What you need to do
Say how many lines in the following data hold the word "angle". Write nothing but that number.

=======

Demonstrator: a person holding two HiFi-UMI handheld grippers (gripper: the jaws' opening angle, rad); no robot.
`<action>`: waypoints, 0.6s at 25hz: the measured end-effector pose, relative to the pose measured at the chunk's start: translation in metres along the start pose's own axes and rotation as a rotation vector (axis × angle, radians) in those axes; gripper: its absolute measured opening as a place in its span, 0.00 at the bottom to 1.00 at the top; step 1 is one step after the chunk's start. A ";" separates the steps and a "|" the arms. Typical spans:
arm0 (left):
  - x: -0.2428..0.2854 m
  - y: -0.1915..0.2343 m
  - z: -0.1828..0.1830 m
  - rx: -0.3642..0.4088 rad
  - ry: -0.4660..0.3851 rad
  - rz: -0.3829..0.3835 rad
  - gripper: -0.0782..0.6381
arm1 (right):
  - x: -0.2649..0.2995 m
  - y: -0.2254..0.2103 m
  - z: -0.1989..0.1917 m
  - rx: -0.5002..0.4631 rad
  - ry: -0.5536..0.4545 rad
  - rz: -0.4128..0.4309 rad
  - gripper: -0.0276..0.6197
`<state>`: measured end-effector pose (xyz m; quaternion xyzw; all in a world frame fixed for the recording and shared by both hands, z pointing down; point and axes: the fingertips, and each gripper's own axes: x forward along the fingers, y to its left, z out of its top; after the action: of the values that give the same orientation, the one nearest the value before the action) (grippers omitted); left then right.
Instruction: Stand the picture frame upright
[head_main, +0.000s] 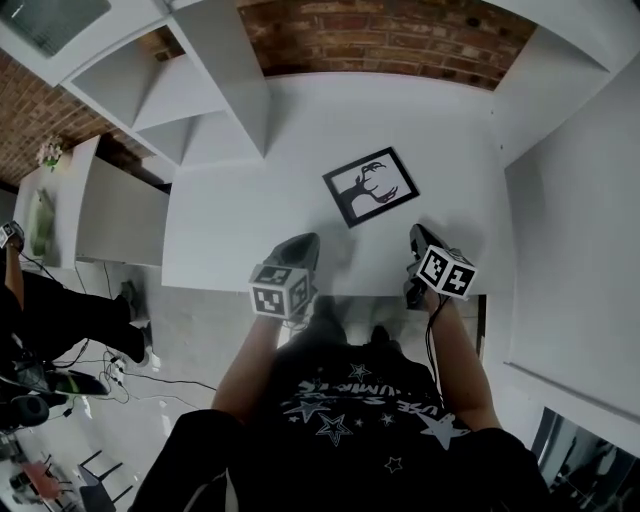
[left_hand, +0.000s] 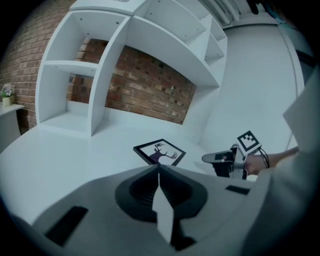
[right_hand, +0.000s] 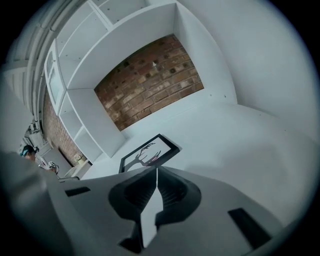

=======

Result
2